Introduction
Describing and explaining biodiversity gradients have been central goals
of biogeography and ecology since the beginning of the respective fields
(Gaston 2000). Improving our understanding of the biodiversity gradients
and their drivers is still an important requirement to deal with
impending species loss. Therefore, many studies have explored
environmental gradients as explanatory variables for biodiversity
patterns along different geographic scales (Rahbek 2004, Whittaker et
al. 2007) like (1) latitude (Stehli et al., 1969; Rohde, 1992; Pontarp
et al., 2019; Etienne et al. 2019), (2) elevation (Hutchinson 1953,
Rahbek 1995, Lomolino 2001, Nogués-Bravo et al. 2008, Colwell and Rangel
2010, Sanders and Rahbek 2012, Graham et al. 2014, Rahbek et al. 2019),
(3) tree height in forests (Petter et al. 2016), (4) depth in soils
(Rendoš et al. 2016, Jakšová et al. 2019) or (5) depth in water (Rex and
Etter 1998, Smith and Brown 2002, Gong et al. 2015).

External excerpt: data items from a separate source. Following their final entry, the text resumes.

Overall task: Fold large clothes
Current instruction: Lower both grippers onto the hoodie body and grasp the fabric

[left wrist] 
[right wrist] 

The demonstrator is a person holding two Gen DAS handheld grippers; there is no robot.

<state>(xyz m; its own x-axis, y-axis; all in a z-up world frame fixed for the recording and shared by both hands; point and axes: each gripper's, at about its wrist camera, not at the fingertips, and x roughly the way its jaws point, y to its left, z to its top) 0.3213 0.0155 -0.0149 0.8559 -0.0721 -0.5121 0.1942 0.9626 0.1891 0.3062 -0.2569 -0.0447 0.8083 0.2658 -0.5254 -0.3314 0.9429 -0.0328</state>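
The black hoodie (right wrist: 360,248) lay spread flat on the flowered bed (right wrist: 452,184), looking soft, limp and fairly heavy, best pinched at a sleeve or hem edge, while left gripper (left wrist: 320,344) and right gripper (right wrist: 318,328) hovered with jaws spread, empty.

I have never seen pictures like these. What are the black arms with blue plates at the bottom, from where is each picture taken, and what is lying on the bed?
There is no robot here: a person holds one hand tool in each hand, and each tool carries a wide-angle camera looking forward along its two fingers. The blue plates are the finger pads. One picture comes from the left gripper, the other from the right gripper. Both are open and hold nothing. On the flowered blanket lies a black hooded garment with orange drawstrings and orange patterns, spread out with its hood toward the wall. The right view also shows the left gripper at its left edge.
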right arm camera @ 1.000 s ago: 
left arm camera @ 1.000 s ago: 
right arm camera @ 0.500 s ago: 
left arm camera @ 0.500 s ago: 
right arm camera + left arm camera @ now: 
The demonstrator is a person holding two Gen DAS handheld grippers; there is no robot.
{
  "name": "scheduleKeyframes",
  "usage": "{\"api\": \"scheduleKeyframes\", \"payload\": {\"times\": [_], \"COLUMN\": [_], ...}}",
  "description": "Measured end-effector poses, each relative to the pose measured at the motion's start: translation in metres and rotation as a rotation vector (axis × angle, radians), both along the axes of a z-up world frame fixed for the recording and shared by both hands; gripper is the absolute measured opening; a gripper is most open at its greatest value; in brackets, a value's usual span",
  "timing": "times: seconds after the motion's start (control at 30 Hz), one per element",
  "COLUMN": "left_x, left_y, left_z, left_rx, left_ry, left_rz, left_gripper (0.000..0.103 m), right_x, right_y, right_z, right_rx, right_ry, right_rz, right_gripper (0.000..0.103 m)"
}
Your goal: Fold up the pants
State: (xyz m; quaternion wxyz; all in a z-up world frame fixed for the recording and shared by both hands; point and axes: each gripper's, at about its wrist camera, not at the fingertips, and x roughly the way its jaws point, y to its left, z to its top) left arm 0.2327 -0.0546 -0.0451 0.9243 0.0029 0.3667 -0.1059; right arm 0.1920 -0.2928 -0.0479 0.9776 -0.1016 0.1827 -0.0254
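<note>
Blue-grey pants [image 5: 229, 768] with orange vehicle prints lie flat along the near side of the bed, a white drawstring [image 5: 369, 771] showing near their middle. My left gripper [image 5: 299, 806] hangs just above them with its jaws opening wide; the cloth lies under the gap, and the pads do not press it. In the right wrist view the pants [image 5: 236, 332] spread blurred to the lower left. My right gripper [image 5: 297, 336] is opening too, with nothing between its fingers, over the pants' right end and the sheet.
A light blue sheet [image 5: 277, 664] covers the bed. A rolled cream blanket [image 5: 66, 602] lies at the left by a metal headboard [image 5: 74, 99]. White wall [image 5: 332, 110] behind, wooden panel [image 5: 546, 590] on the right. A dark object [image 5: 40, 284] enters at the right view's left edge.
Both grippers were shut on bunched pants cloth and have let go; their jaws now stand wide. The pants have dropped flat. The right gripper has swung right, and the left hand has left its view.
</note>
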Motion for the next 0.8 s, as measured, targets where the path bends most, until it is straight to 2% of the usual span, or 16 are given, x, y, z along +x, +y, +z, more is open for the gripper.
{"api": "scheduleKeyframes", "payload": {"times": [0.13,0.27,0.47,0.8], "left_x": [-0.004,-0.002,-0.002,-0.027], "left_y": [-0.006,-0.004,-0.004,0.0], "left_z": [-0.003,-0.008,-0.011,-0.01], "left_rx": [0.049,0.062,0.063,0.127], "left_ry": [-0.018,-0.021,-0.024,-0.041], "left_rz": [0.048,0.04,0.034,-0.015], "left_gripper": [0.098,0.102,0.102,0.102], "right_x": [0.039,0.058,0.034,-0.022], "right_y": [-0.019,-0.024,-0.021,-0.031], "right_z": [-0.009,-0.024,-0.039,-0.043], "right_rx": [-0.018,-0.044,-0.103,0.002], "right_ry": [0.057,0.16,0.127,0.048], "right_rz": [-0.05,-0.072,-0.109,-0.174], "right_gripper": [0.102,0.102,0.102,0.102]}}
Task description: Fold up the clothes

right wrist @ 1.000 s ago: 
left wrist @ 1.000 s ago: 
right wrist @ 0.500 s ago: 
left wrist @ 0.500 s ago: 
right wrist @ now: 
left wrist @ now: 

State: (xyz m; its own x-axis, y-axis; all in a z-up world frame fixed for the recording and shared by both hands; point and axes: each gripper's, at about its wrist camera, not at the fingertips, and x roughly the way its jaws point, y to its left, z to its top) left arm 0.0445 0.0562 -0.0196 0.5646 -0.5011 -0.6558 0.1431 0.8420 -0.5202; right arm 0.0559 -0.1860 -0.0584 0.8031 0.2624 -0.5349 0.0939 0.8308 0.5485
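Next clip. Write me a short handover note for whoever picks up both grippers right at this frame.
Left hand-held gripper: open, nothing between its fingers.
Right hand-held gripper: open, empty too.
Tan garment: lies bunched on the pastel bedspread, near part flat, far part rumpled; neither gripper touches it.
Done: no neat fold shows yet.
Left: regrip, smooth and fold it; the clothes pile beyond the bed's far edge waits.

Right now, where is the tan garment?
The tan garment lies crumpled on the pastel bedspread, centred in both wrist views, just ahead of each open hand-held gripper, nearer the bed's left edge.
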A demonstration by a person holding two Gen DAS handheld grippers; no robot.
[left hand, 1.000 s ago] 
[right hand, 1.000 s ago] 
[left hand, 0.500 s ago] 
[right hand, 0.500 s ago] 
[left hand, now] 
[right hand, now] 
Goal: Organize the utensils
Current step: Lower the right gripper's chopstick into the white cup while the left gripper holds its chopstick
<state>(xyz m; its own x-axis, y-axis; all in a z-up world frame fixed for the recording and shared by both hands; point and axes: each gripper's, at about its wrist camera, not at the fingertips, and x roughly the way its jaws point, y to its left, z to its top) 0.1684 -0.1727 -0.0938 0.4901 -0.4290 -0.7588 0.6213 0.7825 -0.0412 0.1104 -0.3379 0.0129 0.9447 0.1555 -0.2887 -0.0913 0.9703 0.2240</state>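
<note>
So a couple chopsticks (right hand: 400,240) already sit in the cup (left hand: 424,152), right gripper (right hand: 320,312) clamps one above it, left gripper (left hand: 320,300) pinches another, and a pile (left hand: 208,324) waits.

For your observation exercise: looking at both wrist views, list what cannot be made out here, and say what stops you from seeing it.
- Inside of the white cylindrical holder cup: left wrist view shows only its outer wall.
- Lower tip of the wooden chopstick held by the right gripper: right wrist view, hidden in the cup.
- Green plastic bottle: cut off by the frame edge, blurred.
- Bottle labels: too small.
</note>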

These geographical
gradients share some environmental gradients, which are expected to
influence spatial structuring of diversity gradients, e.g. temperature,
light or seasonality. However, the shorter spatiotemporal scales are,
the less confounding biogeographical contingencies there are, such as
the legacy of the glacial cycles on latitudinal gradients, and
dispersal/connectivity limitations. Hence, studying gradients expressed
at short spatiotemporal extents may provide valuable insights on drivers
of biodiversity. On the one hand, the best studied biodiversity
gradients are the large spatiotemporal gradients like the decreasing
diversity with latitude (Pontarp et al. 2019) and the decreasing or
hump-shaped diversity with elevation (Rahbek 1995). On the other hand,
the short spatiotemporal gradients, like depth in freshwaters, are often
overlooked.
Freshwater ecosystems have a high biodiversity, but also show a high
rate of species loss (Strayer and Dudgeon 2010, Gatti 2016, He et al.
2017), exceeding those of terrestrial systems (Dudgeon et al. 2006).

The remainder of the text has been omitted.